### What you should do
Copy the listing in full and exactly, omitting its images.

### Dataset content
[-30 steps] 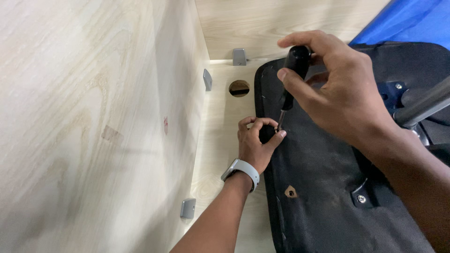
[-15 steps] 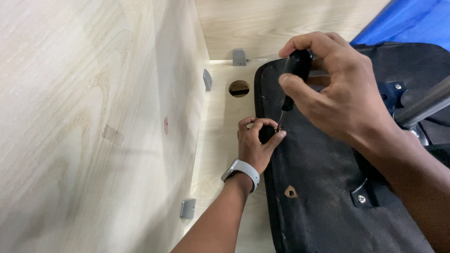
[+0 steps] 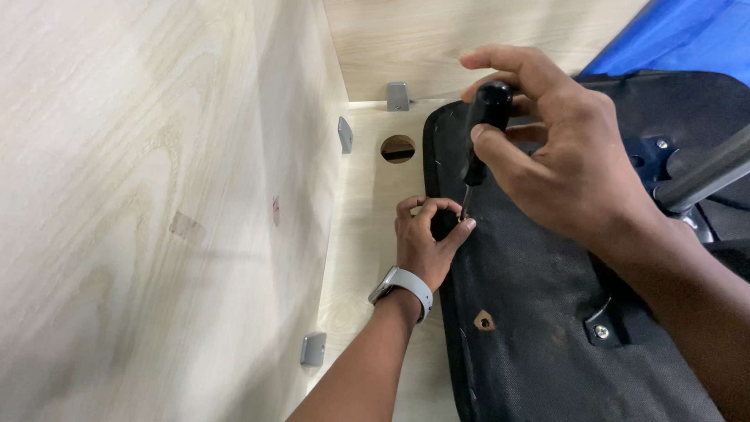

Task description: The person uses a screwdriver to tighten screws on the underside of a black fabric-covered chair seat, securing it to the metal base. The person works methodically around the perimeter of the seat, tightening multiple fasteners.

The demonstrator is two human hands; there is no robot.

### Result for this exercise
[-30 steps] 
[-15 steps] 
[+0 steps] 

Task description: The person uses a screwdriver to tighten screws on the underside of a black fabric-covered chair seat, securing it to the metal base. The person works methodically around the perimeter of the seat, tightening multiple fasteners.

The demonstrator is two human hands; there is no robot.

With this, the exercise has been completed.